● **Problem description**
Write the data out in full and word for word. Do not include images.

● **Collected data**
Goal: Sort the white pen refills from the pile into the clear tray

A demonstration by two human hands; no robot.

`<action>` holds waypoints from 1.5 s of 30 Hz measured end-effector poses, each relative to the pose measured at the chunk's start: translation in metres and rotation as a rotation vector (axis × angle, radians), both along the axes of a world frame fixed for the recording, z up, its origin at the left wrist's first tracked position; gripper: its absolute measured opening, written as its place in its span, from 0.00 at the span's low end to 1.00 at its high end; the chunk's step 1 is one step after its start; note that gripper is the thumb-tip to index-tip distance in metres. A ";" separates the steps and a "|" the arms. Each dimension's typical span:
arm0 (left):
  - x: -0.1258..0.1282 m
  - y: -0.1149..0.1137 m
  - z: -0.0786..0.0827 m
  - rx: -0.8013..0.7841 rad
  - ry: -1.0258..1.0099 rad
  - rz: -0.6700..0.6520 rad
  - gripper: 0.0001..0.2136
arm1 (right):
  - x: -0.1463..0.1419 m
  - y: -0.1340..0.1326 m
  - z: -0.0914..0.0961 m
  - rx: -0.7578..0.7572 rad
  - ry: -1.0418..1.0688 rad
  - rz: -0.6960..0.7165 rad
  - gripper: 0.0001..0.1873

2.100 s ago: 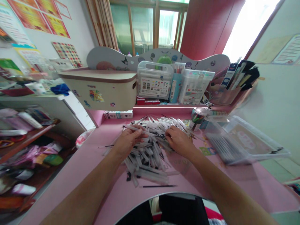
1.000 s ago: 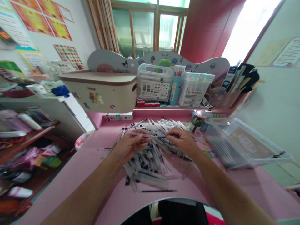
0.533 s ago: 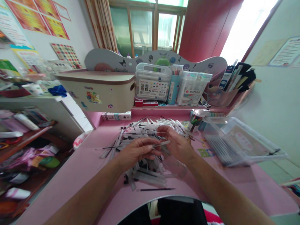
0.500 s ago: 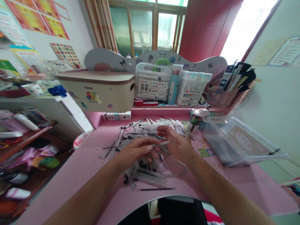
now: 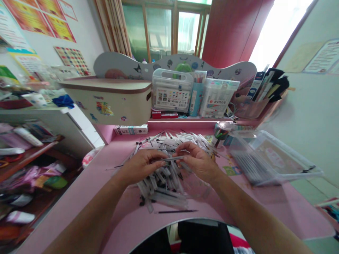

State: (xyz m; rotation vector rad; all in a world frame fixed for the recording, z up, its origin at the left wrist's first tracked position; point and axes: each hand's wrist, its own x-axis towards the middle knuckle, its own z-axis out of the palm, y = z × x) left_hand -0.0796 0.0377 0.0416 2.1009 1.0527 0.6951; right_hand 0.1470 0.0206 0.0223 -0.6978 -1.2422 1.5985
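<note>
My left hand [image 5: 144, 164] pinches the left end of a slim, pale pen barrel [image 5: 173, 158] between thumb and fingers. The barrel's right end is in the thumb and fingers of my right hand [image 5: 200, 163], so it lies almost level between the two. Below and behind both hands spreads a pile of loose pen parts [image 5: 169, 194], mostly translucent white barrels with small black pieces among them. Closer to my body, a dark pen refill [image 5: 176, 211] lies by itself on the pink desk [image 5: 106, 208].
To the right, an open clear plastic box [image 5: 280, 173] holds a row of slim sticks. A clear jar of pens [image 5: 222, 132] stands behind it. Along the back shelf are a lidded cream bin [image 5: 111, 106], marker cases [image 5: 172, 93] and a pink pen holder [image 5: 249, 106].
My left hand has shifted slightly left and up, and my right fingers have closed on the barrel's right end. The barrel now lies more level between both hands.
</note>
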 end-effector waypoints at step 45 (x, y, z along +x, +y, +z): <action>-0.096 -0.006 -0.004 -0.206 -0.028 0.621 0.11 | -0.067 0.015 0.018 1.096 -1.204 0.162 0.09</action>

● **Output below**
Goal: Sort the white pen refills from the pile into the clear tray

A demonstration by two human hands; no robot.

`<action>` holds waypoints from 1.5 s of 30 Hz measured end-effector poses, each relative to the pose measured at the chunk's start: translation in metres and rotation as a rotation vector (axis × angle, radians), both along the axes of a world frame fixed for the recording, z up, its origin at the left wrist's first tracked position; gripper: its absolute measured opening, written as its place in its span, from 0.00 at the span's low end to 1.00 at its high end; the chunk's step 1 is one step after its start; note that gripper is the thumb-tip to index-tip distance in metres. A ";" separates the steps and a "|" the arms. Each dimension's typical span:
arm0 (left):
  - x: -0.1258..0.1282 m
  - y: -0.1149..0.1137 m
  - z: -0.0786..0.0827 m
  - rx: -0.8013..0.7841 rad
  - ry: -1.0258..1.0099 rad
  - rz: -0.6700..0.6520 rad
  - gripper: 0.0001..0.2136
arm1 (right):
  - x: -0.1463..0.1419 m
  - y: -0.1340..0.1326 m
  - z: -0.0914..0.0961 m
  - rx: -0.7578..0.7572 rad
  - ry: -1.0418..1.0688 rad
  - rz: -0.6960..0.7165 rad
  - gripper: 0.0001..0.1873

2.100 s ago: 
1.000 s ago: 
0.533 s ago: 
0.500 s ago: 
now: 

State: (xyz m; rotation vector rad; all in a world frame fixed for the recording, z up, its origin at the left wrist's first tracked position; point and axes: each hand's wrist, its own x-axis towards the middle knuckle, its own z-axis out of the palm, y = z × x) left_hand -0.0796 0.0377 0.0416 2.1009 1.0527 0.6951; right_hand 0.1470 0.0206 0.0223 -0.6978 -1.2422 1.5985
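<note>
My left hand [image 5: 144, 164] pinches the left end of a slim, pale pen barrel [image 5: 173, 158] between thumb and fingers. The barrel's right end is in the thumb and fingers of my right hand [image 5: 200, 163], so it lies almost level between the two. Below and behind both hands spreads a pile of loose pen parts [image 5: 169, 194], mostly translucent white barrels with small black pieces among them. Closer to my body, a dark pen refill [image 5: 176, 211] lies by itself on the pink desk [image 5: 106, 208].
To the right, an open clear plastic box [image 5: 280, 173] holds a row of slim sticks. A clear jar of pens [image 5: 222, 132] stands behind it. Along the back shelf are a lidded cream bin [image 5: 111, 106], marker cases [image 5: 172, 93] and a pink pen holder [image 5: 249, 106].
My left hand has shifted slightly left and up, and my right fingers have closed on the barrel's right end. The barrel now lies more level between both hands.
</note>
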 end-effector waypoints at step 45 (x, y, z along +x, +y, +z): <action>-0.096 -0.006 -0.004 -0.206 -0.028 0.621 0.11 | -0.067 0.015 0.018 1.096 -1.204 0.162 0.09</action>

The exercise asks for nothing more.